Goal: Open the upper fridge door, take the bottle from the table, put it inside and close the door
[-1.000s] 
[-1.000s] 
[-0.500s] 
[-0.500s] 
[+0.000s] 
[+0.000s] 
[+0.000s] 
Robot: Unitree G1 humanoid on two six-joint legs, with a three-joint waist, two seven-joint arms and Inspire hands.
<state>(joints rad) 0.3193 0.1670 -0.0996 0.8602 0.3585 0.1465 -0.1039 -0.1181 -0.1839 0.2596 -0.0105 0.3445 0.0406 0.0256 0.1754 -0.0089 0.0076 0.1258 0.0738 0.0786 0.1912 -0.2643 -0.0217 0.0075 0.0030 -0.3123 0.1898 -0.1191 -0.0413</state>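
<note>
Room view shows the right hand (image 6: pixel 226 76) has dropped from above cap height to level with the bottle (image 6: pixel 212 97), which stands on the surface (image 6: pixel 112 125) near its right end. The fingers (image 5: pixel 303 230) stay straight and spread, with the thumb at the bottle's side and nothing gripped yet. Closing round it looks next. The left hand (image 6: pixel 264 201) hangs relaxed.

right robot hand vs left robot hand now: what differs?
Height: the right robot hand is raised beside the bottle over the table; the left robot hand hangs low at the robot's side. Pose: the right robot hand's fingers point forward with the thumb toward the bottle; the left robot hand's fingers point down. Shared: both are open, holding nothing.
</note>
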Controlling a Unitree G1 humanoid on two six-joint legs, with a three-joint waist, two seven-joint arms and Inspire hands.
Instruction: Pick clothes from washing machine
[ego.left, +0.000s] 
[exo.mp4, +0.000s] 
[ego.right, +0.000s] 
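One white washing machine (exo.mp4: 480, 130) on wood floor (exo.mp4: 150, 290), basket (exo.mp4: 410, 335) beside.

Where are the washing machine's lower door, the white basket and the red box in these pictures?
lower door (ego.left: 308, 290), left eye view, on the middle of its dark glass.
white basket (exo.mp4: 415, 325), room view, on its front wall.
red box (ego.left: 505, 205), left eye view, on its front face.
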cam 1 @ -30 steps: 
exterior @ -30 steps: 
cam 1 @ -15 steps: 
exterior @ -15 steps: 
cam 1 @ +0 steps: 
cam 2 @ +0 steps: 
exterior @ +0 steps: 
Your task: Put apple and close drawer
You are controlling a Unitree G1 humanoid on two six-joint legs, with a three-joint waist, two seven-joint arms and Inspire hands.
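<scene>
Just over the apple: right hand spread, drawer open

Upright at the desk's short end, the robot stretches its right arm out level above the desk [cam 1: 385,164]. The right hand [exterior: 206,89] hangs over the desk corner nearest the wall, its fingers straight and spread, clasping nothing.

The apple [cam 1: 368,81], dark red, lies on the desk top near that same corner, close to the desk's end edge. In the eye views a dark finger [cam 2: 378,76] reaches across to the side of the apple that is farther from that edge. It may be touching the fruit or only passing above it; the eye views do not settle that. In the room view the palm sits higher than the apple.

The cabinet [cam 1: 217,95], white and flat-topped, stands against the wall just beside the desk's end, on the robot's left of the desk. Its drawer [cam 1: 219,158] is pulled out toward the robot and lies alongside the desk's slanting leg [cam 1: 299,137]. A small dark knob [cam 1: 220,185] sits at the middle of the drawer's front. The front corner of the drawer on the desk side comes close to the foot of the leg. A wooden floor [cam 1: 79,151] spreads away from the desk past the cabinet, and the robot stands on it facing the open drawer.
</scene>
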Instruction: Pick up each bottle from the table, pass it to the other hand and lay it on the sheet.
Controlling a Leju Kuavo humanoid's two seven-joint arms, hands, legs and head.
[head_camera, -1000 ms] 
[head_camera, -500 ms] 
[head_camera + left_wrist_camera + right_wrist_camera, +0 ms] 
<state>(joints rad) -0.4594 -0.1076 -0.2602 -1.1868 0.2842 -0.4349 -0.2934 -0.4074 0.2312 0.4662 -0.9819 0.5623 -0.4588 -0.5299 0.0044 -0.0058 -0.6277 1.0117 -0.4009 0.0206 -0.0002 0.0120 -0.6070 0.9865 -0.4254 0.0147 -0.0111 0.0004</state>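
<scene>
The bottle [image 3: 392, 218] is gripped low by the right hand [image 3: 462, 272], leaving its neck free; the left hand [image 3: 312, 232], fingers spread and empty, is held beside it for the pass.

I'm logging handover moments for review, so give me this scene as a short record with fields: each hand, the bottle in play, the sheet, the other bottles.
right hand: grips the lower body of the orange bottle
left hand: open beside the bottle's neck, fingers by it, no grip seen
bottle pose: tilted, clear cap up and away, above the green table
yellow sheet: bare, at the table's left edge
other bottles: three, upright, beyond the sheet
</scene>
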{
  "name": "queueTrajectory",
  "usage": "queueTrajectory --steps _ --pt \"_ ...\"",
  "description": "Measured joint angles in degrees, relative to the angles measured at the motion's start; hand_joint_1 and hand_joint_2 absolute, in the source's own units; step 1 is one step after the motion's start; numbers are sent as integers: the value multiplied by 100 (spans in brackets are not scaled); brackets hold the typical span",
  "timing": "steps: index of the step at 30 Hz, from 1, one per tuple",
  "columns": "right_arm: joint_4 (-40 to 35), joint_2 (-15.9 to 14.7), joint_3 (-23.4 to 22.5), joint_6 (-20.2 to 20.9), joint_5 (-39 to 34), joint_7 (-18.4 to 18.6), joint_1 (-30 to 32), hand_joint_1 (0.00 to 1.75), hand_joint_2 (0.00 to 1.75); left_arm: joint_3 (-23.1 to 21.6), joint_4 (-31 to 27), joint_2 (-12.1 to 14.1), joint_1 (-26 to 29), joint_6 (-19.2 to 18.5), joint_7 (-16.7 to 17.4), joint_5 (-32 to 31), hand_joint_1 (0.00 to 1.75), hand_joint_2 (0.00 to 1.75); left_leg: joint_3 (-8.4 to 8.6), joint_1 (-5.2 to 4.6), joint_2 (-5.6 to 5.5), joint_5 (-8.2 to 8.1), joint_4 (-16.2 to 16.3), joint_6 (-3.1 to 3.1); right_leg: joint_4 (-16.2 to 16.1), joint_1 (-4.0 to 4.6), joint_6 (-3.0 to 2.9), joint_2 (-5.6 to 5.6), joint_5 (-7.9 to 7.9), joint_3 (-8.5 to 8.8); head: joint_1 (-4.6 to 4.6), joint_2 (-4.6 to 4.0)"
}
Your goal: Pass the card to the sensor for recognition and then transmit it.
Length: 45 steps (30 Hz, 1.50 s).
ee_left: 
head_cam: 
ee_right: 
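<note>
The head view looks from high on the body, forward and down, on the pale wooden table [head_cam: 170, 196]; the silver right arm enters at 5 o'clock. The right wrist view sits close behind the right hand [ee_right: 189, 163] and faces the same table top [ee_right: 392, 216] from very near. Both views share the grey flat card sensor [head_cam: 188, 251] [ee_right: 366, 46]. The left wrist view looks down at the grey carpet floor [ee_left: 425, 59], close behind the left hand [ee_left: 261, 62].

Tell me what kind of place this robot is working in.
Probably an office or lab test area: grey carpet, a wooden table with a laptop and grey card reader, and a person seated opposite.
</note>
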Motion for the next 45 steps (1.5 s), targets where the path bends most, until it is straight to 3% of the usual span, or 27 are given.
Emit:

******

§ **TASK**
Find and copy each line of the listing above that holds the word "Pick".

§ **FINISHED TASK**
Instruction: Pick clothes from washing machine
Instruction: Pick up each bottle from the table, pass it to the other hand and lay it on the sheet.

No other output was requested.